INSTRUCTIONS TO FOLLOW. Print the listing below exactly, minus its pictures.

PROVIDED DATA.
=== Begin Enclosure ===

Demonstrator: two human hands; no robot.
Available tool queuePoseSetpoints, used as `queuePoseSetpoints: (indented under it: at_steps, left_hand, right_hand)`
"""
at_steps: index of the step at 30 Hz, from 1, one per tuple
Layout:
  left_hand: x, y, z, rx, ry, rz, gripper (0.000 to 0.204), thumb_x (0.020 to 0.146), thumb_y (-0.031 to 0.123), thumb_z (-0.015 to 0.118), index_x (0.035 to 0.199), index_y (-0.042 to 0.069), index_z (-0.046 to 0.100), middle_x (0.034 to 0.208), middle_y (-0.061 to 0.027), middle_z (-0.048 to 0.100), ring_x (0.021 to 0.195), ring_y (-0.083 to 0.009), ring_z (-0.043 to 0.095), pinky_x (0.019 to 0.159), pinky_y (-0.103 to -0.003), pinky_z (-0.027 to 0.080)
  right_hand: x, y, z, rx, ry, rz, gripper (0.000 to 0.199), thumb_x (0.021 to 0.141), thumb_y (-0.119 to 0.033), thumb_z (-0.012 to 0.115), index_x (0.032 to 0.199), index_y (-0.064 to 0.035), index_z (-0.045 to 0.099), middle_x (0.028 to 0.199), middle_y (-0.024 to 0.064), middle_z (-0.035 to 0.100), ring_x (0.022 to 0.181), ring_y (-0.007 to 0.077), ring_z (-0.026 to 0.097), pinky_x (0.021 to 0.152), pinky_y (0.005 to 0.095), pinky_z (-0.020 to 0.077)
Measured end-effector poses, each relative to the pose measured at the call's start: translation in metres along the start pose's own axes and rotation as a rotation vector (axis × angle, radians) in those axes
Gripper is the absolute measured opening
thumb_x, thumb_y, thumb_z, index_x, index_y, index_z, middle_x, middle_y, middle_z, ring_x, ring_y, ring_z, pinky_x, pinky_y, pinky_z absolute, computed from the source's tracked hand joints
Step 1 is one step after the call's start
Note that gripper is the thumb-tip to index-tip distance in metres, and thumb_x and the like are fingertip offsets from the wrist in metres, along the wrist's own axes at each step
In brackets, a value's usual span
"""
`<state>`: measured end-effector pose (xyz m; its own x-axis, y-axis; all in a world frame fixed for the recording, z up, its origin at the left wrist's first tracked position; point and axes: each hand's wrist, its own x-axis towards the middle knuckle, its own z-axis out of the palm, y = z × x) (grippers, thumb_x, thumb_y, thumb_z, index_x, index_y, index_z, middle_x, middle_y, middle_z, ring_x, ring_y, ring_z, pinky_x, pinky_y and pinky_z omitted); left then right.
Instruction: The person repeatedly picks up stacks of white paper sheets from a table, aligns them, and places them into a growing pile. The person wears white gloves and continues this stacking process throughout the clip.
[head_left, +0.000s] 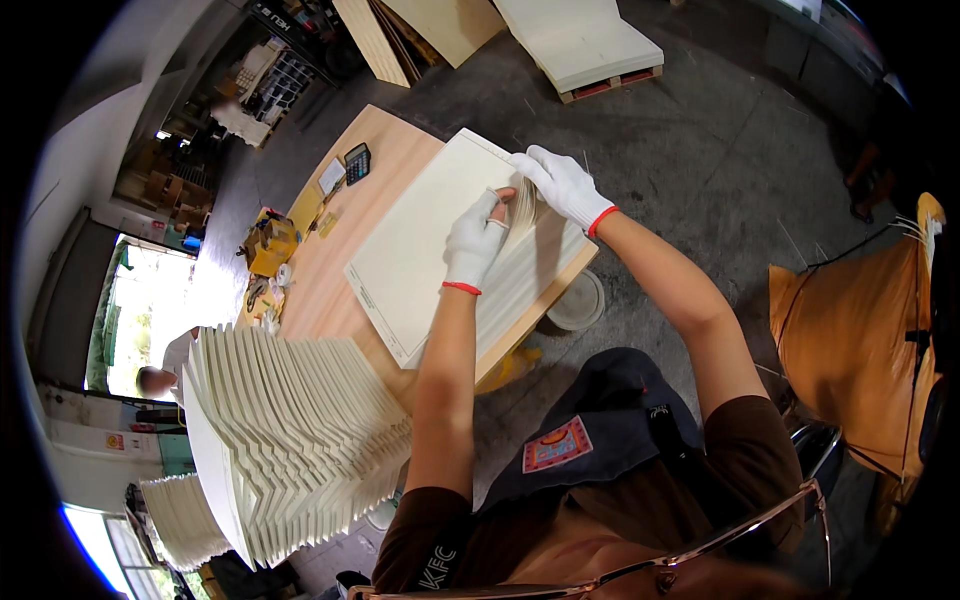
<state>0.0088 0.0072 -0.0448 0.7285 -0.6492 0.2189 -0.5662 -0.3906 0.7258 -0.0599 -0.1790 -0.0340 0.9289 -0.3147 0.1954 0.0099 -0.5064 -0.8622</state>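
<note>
Both hands wear white gloves with red cuffs, with some fingertips bare on the left. A thick stack of large off-white paper sheets [420, 235] lies on a wooden table in front of me. My right hand [565, 187] is closed on the stack's far right corner, bending the sheets up so their edges fan out. My left hand [476, 238] lies over the right side of the stack. Its bare thumb and finger are curled in at the fanned edges [522, 212], close beside my right hand. How many sheets each hand grips is hidden.
The table [345, 210] carries a calculator [357, 163], a small paper slip [332, 176] and a yellow box [270, 245]. A tall pile of folded-looking sheets [300, 430] rises at left. A loaded pallet [600, 60] stands beyond, an orange sack [850, 350] at right. Another person [175, 370] is far left.
</note>
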Motion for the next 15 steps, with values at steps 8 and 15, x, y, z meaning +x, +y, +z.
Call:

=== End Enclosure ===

SOLUTION TO THIS PROBLEM.
Demonstrator: two human hands; no robot.
Available tool queuePoseSetpoints, used as `queuePoseSetpoints: (indented under it: at_steps, left_hand, right_hand)`
"""
at_steps: index of the step at 30 Hz, from 1, one per tuple
Layout:
  left_hand: x, y, z, rx, ry, rz, gripper (0.000 to 0.204), thumb_x (0.020 to 0.146), thumb_y (-0.031 to 0.123), thumb_z (-0.015 to 0.118), index_x (0.035 to 0.199), index_y (-0.042 to 0.069), index_z (-0.046 to 0.100), middle_x (0.034 to 0.208), middle_y (-0.061 to 0.027), middle_z (-0.048 to 0.100), ring_x (0.021 to 0.195), ring_y (-0.083 to 0.009), ring_z (-0.043 to 0.095), pinky_x (0.019 to 0.159), pinky_y (-0.103 to -0.003), pinky_z (-0.027 to 0.080)
  right_hand: x, y, z, rx, ry, rz, gripper (0.000 to 0.199), thumb_x (0.021 to 0.141), thumb_y (-0.119 to 0.033), thumb_z (-0.012 to 0.115), index_x (0.032 to 0.199), index_y (-0.064 to 0.035), index_z (-0.045 to 0.099), middle_x (0.028 to 0.199), middle_y (-0.024 to 0.064), middle_z (-0.035 to 0.100), ring_x (0.022 to 0.181), ring_y (-0.007 to 0.077), ring_z (-0.026 to 0.097), pinky_x (0.021 to 0.152), pinky_y (0.005 to 0.095), pinky_z (-0.020 to 0.077)
Measured end-effector poses, each relative to the pose measured at the call's start: translation in metres along the start pose's own axes and rotation as a rotation vector (axis × angle, radians) in those axes
Gripper is the absolute measured opening
thumb_x, thumb_y, thumb_z, index_x, index_y, index_z, middle_x, middle_y, middle_z, ring_x, ring_y, ring_z, pinky_x, pinky_y, pinky_z absolute, computed from the source's tracked hand joints
Step 1 is one step after the call's start
Note that gripper is the thumb-tip to index-tip distance in metres, and thumb_x and the like are fingertip offsets from the wrist in metres, along the wrist's own axes at each step
In brackets, a value's usual span
"""
`<state>`: measured end-effector pose (xyz m; its own x-axis, y-axis; all in a world frame fixed for the recording, z up, its origin at the left wrist's first tracked position; point and axes: each hand's wrist, its own x-axis towards the middle knuckle, its own z-axis out of the palm, y = z × x) (grippers, thumb_x, thumb_y, thumb_z, index_x, index_y, index_z, middle_x, middle_y, middle_z, ring_x, ring_y, ring_z, pinky_x, pinky_y and pinky_z omitted); left then right.
Instruction: The person repeatedly picks up stacks of white paper sheets from a table, aligns them, and places them into a growing pile. The person wears white gloves and continues this stacking process throughout the clip.
[head_left, +0.000s] 
<state>0.0088 0.0072 -0.0448 0.7285 -0.6492 0.2189 -0.5662 -0.3906 0.7258 -0.0599 -0.1790 -0.0340 0.9289 -0.3147 0.1954 0.0099 -0.5064 -0.8622</state>
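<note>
Both hands wear white gloves with red cuffs, with some fingertips bare on the left. A thick stack of large off-white paper sheets [420, 235] lies on a wooden table in front of me. My right hand [565, 187] is closed on the stack's far right corner, bending the sheets up so their edges fan out. My left hand [476, 238] lies over the right side of the stack. Its bare thumb and finger are curled in at the fanned edges [522, 212], close beside my right hand. How many sheets each hand grips is hidden.
The table [345, 210] carries a calculator [357, 163], a small paper slip [332, 176] and a yellow box [270, 245]. A tall pile of folded-looking sheets [300, 430] rises at left. A loaded pallet [600, 60] stands beyond, an orange sack [850, 350] at right. Another person [175, 370] is far left.
</note>
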Motion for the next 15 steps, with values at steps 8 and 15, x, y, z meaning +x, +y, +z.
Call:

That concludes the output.